Well, Google didn’t say “glarbifulous” on its own, but I had a good reason to search the internet for a nonsense word.
In order to confirm my feeling that the Associated Press’s preference for “Web log” is far less popular online than the traditional “weblog,” I did a quick Google search.
I expected that. For years, my own blog has been ranked anywhere from 99 to about 180 out of however many hits there are for “weblog,” and I’ve been tracking that number every year when I submit my annual faculty report. I thought that maybe that number was a little lower than I remembered, but I realize that Google’s numbers fluctuate as it re-indexes older sites.
I wasn’t surprised when I found only a paltry
… since only AP writers format the term that way. But when I tried to exclude the AP articles that use
“web log,” I found…
Why do I get ten times more hits for what should be a more restrictive search?
The Googly weirdness does not stop there.

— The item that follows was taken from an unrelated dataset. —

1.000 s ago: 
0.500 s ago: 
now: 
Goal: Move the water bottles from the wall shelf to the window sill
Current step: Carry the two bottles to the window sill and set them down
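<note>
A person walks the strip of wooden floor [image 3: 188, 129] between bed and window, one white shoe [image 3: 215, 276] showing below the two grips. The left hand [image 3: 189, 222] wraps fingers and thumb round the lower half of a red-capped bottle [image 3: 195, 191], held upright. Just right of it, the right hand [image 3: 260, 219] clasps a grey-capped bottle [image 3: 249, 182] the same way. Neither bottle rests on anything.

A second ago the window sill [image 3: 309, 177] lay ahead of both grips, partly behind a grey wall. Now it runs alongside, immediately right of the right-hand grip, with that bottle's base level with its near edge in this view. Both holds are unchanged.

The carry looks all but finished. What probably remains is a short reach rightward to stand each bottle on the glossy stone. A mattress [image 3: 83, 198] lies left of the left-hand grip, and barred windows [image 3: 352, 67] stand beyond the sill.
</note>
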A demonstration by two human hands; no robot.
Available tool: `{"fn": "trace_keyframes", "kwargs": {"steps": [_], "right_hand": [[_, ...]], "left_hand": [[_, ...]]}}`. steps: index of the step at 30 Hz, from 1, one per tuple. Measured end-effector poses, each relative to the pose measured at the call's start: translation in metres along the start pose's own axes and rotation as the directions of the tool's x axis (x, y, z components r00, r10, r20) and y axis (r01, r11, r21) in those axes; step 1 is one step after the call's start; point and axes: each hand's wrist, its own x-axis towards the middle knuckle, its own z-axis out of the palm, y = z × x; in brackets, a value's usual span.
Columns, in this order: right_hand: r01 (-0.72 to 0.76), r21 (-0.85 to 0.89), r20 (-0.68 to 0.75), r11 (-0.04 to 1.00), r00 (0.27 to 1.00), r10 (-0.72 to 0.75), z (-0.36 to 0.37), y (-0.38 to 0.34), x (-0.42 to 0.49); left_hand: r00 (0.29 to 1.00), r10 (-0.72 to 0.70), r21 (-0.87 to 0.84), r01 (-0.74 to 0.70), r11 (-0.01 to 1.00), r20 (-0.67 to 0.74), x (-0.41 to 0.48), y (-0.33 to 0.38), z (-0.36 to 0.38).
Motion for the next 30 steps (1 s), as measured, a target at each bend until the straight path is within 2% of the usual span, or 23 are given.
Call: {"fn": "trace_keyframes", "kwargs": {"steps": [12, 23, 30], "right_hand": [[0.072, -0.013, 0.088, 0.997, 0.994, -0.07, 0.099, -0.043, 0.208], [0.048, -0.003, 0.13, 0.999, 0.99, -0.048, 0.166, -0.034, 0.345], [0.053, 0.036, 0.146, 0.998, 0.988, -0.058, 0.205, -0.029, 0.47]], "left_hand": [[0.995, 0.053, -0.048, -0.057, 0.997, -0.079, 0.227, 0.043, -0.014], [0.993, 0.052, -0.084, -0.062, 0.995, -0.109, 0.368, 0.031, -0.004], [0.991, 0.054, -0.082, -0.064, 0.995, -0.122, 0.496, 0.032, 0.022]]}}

When I include AP, why do I get 25,000 more hits than when I
exclude it?
The nonsense word “glarbifulous” appears nowhere on the internet (though that will change once Google notices this post). I was quite surprised, then, to see that after excluding “glarbifulous” from my search, I find…
That’s more than ten times as many sites as I get when I don’t exclude the nonsense word. How can so many more pages NOT have a word that doesn’t exist?
Maybe Google has paid closer attention to the quality of pages that contain the word “weblog,” removing a lot of junk results that it figures are pointless. But maybe when I ask Google to do a search for something less popular, it thinks I might actually be interested in some of the sites it would otherwise ignore. Suddenly, every single page in its database that doesn’t include “glarbifulous” becomes potentially relevant, since each of those pages has met a criterion that I have specified.
That seems to make sense, but it also seems, well, twisted. I just did a search for “the” by itself, and “the -glarbifulous” and got similar results…. about twice as many hits for the more restrictive search.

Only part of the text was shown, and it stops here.